Netflix also guided for 6.2 mln global net subscriber additions (1.2 mln in the US and 5.0 mln for the international segment) vs. 5.2 mln in the year ago quarter.
The stock is up 108% year-to-date as the company has surprised in terms of subscriber metrics in recent quarters but a number of sell side firms have been cautious regarding that metric heading into Q2 results this afternoon.
On Thursday, July 12, the stock fell after UBS downgraded the stock to Neutral based on the lofty valuation.
Also on Thursday, B. Riley FBR noted search growth for ‘Netflix' and new Netlfix shows slowed in Q2; they remain Neutral on the stock.
On Friday, July 13, Deutsche Bank said it sees more downside than upside to Q2 subscriber estimates. The firm has a Buy rating but the $360 target is actually below the current stock price.
This morning, Buckingham Research downgraded the stock to Under-perform with a $333 tgt.
The Street expects third quarter EPS of $0.71 (vs. $0.29 last year) with revenue up 38% and ~5.6 mln net subscriber additions.
Netflix's guidance for fiscal 2018 includes an operating margin of 10-11%, with $7.5-8.0 bln of content expense and free cash flow burn of $3-4 bln.
Netflix has a whopping $180 bln market value and trades at almost 90x EBITDA estimates, ~140x EPS estimates and 11x revenue estimates.
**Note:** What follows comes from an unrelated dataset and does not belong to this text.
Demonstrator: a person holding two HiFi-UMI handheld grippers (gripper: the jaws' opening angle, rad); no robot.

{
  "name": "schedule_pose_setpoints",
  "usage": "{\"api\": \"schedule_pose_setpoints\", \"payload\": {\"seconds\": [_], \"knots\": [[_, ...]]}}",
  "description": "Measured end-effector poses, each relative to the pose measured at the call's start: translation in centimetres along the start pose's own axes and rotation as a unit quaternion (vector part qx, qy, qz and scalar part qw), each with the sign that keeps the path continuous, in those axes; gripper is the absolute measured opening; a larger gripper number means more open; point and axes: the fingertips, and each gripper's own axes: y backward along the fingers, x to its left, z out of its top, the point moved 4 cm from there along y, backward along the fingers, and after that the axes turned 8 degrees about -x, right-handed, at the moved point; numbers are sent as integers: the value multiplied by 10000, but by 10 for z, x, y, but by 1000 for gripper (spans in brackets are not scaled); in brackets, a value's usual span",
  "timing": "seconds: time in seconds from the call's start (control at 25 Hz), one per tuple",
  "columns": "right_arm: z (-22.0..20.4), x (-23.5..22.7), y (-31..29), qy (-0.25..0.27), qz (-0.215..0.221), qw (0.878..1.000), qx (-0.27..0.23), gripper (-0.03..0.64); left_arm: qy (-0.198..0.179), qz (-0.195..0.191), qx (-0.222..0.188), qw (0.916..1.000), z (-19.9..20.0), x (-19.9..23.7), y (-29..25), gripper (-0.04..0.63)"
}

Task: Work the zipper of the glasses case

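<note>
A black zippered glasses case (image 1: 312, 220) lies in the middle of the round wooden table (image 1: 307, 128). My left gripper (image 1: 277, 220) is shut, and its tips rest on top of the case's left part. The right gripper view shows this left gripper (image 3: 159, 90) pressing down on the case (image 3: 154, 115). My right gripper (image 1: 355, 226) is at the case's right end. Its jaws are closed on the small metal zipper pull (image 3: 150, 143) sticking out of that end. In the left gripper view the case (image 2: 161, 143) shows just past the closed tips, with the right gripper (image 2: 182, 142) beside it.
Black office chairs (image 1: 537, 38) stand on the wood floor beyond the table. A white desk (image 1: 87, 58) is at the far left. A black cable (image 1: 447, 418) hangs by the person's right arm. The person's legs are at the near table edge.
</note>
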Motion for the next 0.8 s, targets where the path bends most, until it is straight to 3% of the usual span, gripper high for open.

The parabolic move in the stock this year has many believing its priced to perfection. The extreme valuation metrics are the result of the disruption Netflix caused in the media sector. Traditional media companies licensed Netflix their content, allowing it to kick-start its streaming service. Netflix has since created its own content resulting in an over-the-top streaming service that has essentially supplanted the traditional cable bundle for younger audiences. Of course, the rise of social media has also played a part in the malaise of traditional media companies. The options market implies a ~9% move in the stock in reaction to earnings.